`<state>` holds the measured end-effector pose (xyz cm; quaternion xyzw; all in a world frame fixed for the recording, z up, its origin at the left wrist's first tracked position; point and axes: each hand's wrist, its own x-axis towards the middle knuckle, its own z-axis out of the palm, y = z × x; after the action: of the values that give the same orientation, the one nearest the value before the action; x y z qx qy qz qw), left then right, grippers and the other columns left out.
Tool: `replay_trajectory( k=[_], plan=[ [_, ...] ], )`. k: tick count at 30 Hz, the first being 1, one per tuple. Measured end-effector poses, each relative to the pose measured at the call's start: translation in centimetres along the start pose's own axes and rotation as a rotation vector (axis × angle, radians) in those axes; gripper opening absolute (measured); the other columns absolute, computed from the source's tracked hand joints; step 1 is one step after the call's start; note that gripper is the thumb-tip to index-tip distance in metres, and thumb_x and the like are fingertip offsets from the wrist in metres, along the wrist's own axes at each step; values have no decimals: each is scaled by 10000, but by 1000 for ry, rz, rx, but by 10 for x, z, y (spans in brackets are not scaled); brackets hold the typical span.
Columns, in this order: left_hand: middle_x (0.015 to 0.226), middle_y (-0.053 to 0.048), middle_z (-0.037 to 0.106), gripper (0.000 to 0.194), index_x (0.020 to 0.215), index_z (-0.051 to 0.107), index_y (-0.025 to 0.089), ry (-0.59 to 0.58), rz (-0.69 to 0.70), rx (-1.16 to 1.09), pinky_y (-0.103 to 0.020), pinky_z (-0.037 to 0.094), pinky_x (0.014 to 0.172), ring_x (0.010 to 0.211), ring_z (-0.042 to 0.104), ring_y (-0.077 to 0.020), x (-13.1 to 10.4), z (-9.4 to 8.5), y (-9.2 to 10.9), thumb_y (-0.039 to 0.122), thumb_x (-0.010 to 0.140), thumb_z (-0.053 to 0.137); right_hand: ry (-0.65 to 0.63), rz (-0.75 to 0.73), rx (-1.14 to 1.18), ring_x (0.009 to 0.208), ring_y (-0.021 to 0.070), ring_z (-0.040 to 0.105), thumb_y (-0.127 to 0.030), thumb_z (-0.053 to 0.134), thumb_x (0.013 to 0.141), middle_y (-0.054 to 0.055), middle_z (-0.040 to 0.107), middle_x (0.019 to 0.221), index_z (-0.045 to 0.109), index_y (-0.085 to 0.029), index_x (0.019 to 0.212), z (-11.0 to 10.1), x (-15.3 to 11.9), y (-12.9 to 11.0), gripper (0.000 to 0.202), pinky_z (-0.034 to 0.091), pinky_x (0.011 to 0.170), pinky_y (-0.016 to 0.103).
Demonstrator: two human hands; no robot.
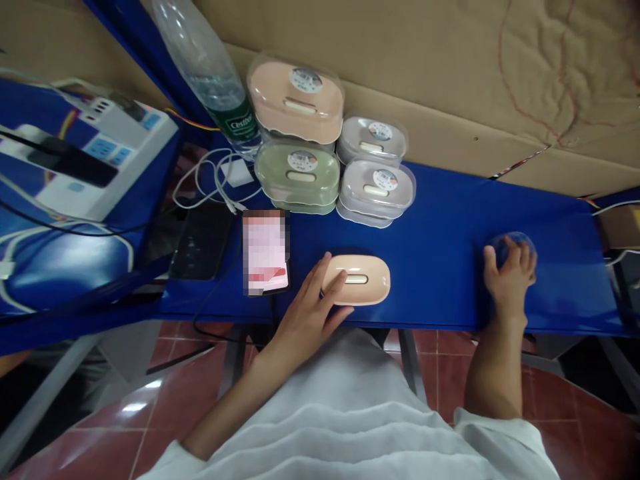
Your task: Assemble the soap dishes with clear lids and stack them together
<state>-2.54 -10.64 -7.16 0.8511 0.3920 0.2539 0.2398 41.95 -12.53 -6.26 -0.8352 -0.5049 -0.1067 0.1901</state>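
A peach oval soap dish [376, 280] with a pale slot-like bar in its middle lies near the table's front edge. My left hand [315, 297] rests over its left end with fingers spread, one fingertip on top and the thumb along the near side. Well to the right, my right hand [510, 267] curls its fingers over a clear plastic lid [525, 241] on the table. The palm hides much of that lid. Behind stand lidded soap dishes with round labels: a peach one [270, 90], a green one [315, 193] and two grey ones, one nearer [357, 193] and one farther [350, 140].
A phone [265, 253] with a lit, blurred screen lies left of my left hand, beside a dark phone [200, 240]. A water bottle [213, 87], white cables [200, 180] and a power strip [105, 157] are farther left. Brown cardboard [450, 80] lines the blue table's [440, 220] back.
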Motion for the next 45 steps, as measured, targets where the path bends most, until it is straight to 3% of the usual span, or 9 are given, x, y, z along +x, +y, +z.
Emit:
replay_trajectory(
  k=[4, 9, 12, 18, 25, 28, 34, 41, 45],
  plan=[
    [1744, -231, 258, 698, 1640, 351, 259, 9, -19, -32, -608, 446, 1226, 1609, 340, -381, 2, 3, -2, 286, 1024, 680, -25, -82, 102, 1337, 399, 564, -739, 562, 962, 243, 651, 1261, 647, -151, 1222, 6, -13, -3, 648, 442, 1149, 604],
    [1693, -164, 384, 784, 1661, 312, 333, -1, -115, -127, -569, 413, 1267, 1578, 410, -334, 6, 0, -4, 268, 996, 723, -205, -197, 124, 1550, 423, 387, -636, 581, 999, 186, 498, 1595, 590, -239, 1430, 2, -44, -59, 586, 309, 1218, 735],
    [1675, -138, 431, 932, 1687, 231, 363, 0, -202, -211, -530, 411, 1276, 1562, 440, -311, 7, -1, -5, 250, 947, 788, -254, -259, 249, 1538, 376, 440, -531, 581, 1031, 164, 492, 1625, 555, -265, 1503, -9, -49, -79, 542, 391, 1227, 655],
    [1683, -159, 438, 1108, 1717, 105, 349, 21, -202, -290, -530, 416, 1261, 1560, 443, -335, 8, 2, -10, 290, 898, 849, -585, -904, 532, 1646, 322, 266, -315, 601, 1049, 57, 444, 1699, 462, -326, 1605, -23, -67, -147, 573, 341, 1305, 623],
    [1698, -129, 424, 1100, 1713, 122, 390, -14, -217, -323, -523, 420, 1256, 1560, 442, -327, 6, -2, -11, 296, 895, 852, -420, -1231, 359, 1659, 347, 200, -276, 602, 1036, 42, 414, 1716, 476, -302, 1610, -11, -74, -177, 589, 274, 1322, 671],
    [1680, -104, 443, 1075, 1701, 170, 411, -46, -225, -332, -511, 415, 1265, 1551, 450, -313, 7, -5, -12, 288, 886, 860, -368, -1269, 338, 1660, 357, 195, -273, 623, 1025, 43, 457, 1691, 511, -294, 1588, -9, -74, -172, 574, 289, 1315, 669],
    [1652, -78, 462, 979, 1670, 266, 408, -126, -247, -356, -491, 413, 1272, 1534, 462, -293, 8, -11, -10, 316, 891, 852, -489, -1194, 503, 1637, 327, 287, -275, 604, 1037, 18, 459, 1690, 465, -336, 1616, -13, -74, -167, 598, 335, 1293, 652],
    [1667, -88, 450, 898, 1672, 266, 394, -130, -251, -351, -506, 414, 1271, 1546, 454, -294, 9, -10, -9, 310, 945, 785, -362, -1171, 367, 1665, 363, 172, -297, 692, 1015, -21, 428, 1708, 521, -428, 1566, 1, -94, -165, 591, 230, 1314, 730],
    [1730, -102, 357, 967, 1697, 172, 415, -75, -223, -364, -534, 391, 1287, 1600, 375, -321, 6, -9, -6, 335, 954, 785, -408, -1093, 414, 1653, 374, 220, -244, 719, 1001, -7, 278, 1778, 413, -453, 1632, -5, -93, -159, 732, 413, 1269, 644]
  ],
)
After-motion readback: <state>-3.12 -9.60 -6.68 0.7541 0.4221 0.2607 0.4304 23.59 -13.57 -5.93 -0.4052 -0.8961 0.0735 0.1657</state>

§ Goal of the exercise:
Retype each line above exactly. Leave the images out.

§ Solution for this task:
`<state>` holds the measured end-effector pose (xyz cm; quaternion xyzw; all in a world frame fixed for the recording, z up, its origin at the left wrist's first tracked position; point and axes: each hand's wrist, its own x-axis towards the middle knuckle, its own z-axis out of the palm, y = z × x; after the action: of the values that give the same orientation, the one nearest the value before the action; x y z qx qy qz qw), left then right, grippers and the other columns left out.
Tool: `replay_trajectory( k=[_], plan=[ [_, ...] ], )`. k: tick count at 30 Hz, the first being 1, one per tuple. Measured end-effector poses, each relative to the pose measured at the call's start: translation in centimetres along the start pose's own axes and rotation as a rotation vector (axis × angle, radians) in those axes; gripper opening absolute (measured); the other columns absolute, computed from the source's tracked hand joints; step 1 is one step after the call's start; note that gripper is the thumb-tip to index-tip distance in metres, and thumb_x and the like are fingertip offsets from the wrist in metres, along the wrist's own axes at each step; values have no decimals: each is scaled by 10000, but by 1000 for ry, rz, rx, but by 10 for x, z, y (spans in brackets are not scaled); brackets hold the typical span.
Columns, in this order: left_hand: middle_x (0.015 to 0.226), middle_y (-0.053 to 0.048), middle_z (-0.037 to 0.106), gripper (0.000 to 0.194), index_x (0.020 to 0.215), index_z (-0.051 to 0.107), index_y (-0.025 to 0.089), ry (-0.59 to 0.58), rz (-0.69 to 0.70), rx (-1.16 to 1.09), pinky_y (-0.103 to 0.020), pinky_z (-0.037 to 0.094), pinky_x (0.014 to 0.172), ring_x (0.010 to 0.211), ring_z (-0.042 to 0.104), ring_y (-0.077 to 0.020), x (-13.1 to 10.4), z (-9.4 to 8.5), y (-9.2 to 10.9), thumb_y (-0.039 to 0.122), thumb_x (-0.010 to 0.140), thumb_z (-0.053 to 0.137); right_hand: ry (-0.65 to 0.63), rz (-0.75 to 0.73), rx (-1.14 to 1.18), ring_x (0.009 to 0.208), ring_y (-0.021 to 0.070), ring_z (-0.040 to 0.105), thumb_y (-0.127 to 0.030), thumb_z (-0.053 to 0.134), thumb_x (0.013 to 0.141), middle_y (-0.054 to 0.055), middle_z (-0.040 to 0.107), middle_x (0.019 to 0.221), index_z (-0.045 to 0.109), index_y (-0.085 to 0.029), index_x (0.019 to 0.212), z (-11.0 to 10.1), x (-15.3 to 11.9), y (-12.9 to 11.0), gripper (0.000 to 0.202), pinky_z (-0.034 to 0.091), pinky_x (0.011 to 0.170), pinky_y (-0.016 to 0.103).
Demonstrator: two human hands; no robot.
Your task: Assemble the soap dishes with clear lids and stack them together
<state>-2.54 -10.64 -7.16 0.8511 0.3920 0.2539 0.2398 41.95 -12.53 -6.26 -0.8352 -0.5049 -0.1067 0.1901</state>
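A peach oval soap dish [376, 280] with a pale slot-like bar in its middle lies near the table's front edge. My left hand [315, 297] rests over its left end with fingers spread, one fingertip on top and the thumb along the near side. Well to the right, my right hand [510, 267] curls its fingers over a clear plastic lid [525, 241] on the table. The palm hides much of that lid. Behind stand lidded soap dishes with round labels: a peach one [270, 90], a green one [315, 193] and two grey ones, one nearer [357, 193] and one farther [350, 140].
A phone [265, 253] with a lit, blurred screen lies left of my left hand, beside a dark phone [200, 240]. A water bottle [213, 87], white cables [200, 180] and a power strip [105, 157] are farther left. Brown cardboard [450, 80] lines the blue table's [440, 220] back.
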Motion for the next 45 steps, as measured, targets where the path bends most, until it is straight to 3% of the usual span, or 9 are given, x, y, z along +x, +y, +z.
Emit:
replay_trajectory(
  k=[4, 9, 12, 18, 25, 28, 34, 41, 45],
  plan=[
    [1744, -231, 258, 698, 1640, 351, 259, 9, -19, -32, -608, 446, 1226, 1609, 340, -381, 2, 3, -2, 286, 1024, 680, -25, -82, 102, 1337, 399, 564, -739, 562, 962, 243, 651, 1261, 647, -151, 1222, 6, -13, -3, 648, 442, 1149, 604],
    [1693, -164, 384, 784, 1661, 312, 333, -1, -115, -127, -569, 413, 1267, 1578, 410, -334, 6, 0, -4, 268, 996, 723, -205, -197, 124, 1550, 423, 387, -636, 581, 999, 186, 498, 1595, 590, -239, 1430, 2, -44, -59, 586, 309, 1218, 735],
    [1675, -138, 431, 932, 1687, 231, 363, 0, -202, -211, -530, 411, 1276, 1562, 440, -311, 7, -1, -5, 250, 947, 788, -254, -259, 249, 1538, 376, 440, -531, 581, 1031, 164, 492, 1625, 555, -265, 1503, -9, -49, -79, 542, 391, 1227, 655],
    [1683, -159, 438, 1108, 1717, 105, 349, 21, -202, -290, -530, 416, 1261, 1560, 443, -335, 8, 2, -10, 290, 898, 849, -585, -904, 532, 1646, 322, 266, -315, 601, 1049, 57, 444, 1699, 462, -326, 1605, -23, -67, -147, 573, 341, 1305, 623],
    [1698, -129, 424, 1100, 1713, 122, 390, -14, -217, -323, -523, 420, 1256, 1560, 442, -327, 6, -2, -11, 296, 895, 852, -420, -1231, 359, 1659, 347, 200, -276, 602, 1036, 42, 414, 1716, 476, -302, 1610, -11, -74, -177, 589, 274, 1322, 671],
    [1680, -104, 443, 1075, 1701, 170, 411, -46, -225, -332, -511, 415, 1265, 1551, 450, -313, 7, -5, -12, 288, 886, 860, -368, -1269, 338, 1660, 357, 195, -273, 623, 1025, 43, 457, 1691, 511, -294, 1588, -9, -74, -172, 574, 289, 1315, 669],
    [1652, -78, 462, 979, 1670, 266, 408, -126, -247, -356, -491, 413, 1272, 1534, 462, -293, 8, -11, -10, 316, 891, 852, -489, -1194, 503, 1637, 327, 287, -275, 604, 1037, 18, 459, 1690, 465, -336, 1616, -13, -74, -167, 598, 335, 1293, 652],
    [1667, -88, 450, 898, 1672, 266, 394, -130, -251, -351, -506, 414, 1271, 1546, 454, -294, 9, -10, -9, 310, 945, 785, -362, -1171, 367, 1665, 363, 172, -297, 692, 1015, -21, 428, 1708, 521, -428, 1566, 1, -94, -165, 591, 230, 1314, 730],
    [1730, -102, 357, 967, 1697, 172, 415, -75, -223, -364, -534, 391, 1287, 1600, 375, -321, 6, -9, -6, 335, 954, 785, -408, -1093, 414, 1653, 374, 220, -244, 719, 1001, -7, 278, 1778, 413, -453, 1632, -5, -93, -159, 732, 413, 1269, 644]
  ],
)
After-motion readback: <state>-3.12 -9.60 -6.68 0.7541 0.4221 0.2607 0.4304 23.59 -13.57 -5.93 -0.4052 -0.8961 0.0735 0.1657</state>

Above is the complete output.